_Problem_
Read through the lines below and copy the ones holding the string "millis".

_Available data_

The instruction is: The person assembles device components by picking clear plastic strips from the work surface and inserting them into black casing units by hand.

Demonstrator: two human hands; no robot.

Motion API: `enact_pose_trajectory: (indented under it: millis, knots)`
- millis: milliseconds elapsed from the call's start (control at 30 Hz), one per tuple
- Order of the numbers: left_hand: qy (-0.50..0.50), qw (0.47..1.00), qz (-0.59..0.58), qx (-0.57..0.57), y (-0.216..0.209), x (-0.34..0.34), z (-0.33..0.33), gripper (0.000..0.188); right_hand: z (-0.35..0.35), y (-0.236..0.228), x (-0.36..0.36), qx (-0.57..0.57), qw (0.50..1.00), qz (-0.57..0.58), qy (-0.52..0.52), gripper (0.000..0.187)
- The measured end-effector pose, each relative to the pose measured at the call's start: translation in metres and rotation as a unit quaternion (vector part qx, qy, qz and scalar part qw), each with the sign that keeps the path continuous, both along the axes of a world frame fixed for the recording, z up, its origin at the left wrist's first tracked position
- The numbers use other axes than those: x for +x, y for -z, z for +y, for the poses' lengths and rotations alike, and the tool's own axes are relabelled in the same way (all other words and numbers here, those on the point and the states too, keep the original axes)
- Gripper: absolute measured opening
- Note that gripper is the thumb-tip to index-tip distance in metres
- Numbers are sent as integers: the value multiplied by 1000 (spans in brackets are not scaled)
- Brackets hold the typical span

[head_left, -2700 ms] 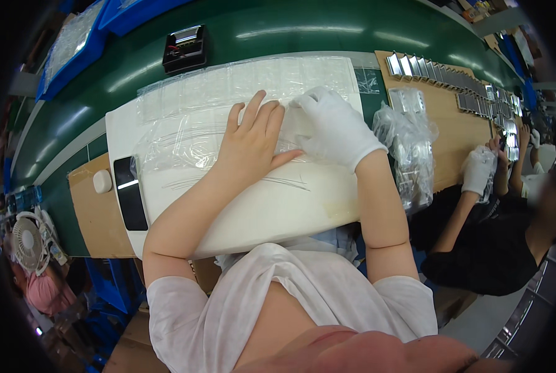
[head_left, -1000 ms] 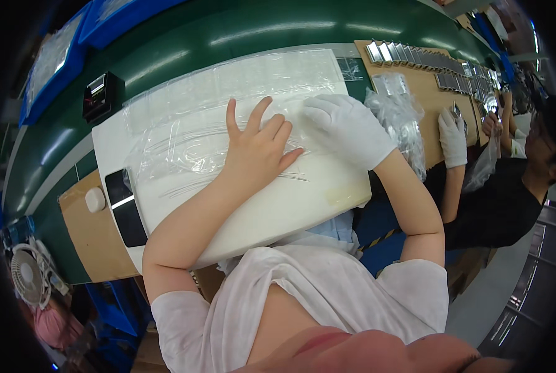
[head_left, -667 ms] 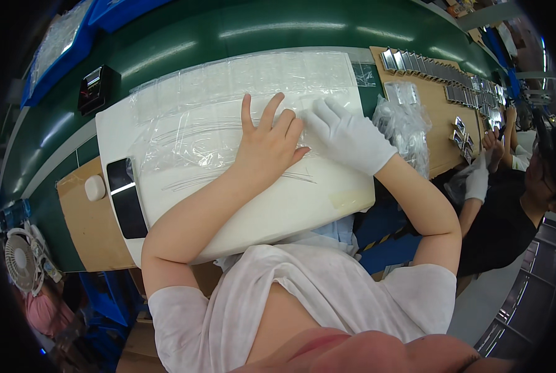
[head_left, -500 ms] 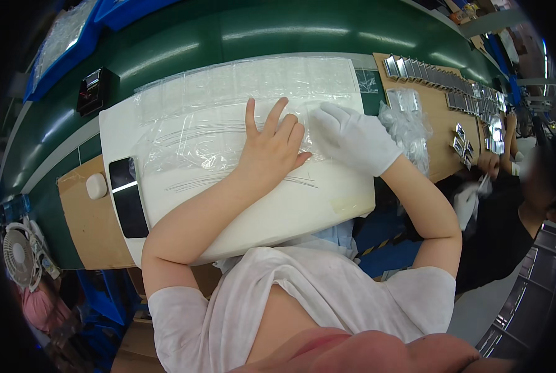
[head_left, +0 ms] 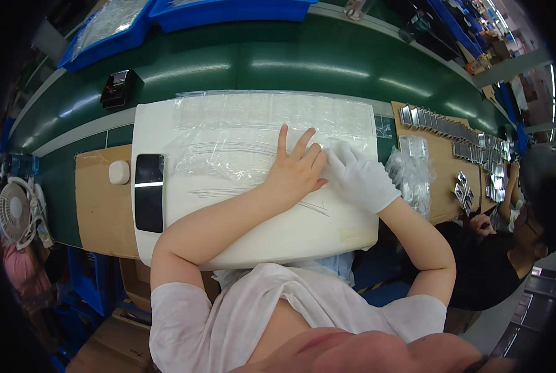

_Task answer_
Motion API: `enact_pose_trajectory: (indented under it: millis, knots)`
- millis: milliseconds elapsed from the call's start (control at 30 Hz), one per tuple

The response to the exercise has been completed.